* _Exercise_:
Only the lines below between the ones containing "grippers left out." and "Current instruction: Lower", inclusive, are to be reproduced, each exactly as it stands.

Provided data Block Start

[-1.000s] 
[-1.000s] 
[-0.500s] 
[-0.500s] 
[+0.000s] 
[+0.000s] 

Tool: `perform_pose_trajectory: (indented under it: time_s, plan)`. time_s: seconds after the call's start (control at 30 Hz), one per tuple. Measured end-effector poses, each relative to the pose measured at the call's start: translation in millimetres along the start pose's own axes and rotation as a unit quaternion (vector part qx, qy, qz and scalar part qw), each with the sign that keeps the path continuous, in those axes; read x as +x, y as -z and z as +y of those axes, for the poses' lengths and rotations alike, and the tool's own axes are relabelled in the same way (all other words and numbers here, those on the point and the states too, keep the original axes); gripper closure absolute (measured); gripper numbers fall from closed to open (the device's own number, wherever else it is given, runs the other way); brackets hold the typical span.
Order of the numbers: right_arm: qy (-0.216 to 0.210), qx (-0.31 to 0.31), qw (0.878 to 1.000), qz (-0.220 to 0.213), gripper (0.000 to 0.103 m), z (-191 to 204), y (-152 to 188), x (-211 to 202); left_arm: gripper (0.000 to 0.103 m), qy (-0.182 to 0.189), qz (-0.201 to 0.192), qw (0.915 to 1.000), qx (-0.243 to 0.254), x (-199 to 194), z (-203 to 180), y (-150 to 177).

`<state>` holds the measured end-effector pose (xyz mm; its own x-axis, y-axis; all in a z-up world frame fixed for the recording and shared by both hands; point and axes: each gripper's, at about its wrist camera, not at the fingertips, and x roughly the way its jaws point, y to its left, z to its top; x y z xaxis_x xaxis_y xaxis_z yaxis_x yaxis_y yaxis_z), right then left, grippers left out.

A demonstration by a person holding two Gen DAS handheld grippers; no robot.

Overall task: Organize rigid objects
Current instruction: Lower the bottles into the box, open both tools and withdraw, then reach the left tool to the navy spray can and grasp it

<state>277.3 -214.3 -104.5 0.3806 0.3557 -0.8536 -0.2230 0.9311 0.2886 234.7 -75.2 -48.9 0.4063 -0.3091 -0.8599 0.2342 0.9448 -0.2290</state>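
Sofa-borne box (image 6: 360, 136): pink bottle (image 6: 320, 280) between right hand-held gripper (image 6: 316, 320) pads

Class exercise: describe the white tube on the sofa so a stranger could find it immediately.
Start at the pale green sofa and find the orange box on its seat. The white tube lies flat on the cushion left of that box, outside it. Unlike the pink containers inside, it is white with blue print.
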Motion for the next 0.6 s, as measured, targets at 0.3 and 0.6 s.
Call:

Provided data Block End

* _Task output_:
`<state>` holds the measured end-effector pose (xyz mm; its own x-axis, y-axis; all in a z-up world frame fixed for the recording and shared by both hands; point and axes: each gripper's, at about its wrist camera, not at the fingertips, and x roughly the way its jaws point, y to its left, z to its top; x y z xaxis_x xaxis_y xaxis_z yaxis_x yaxis_y yaxis_z), right then left, grippers left out.

A demonstration by a person holding two Gen DAS handheld grippers; no robot.

Overall task: Organize rigid objects
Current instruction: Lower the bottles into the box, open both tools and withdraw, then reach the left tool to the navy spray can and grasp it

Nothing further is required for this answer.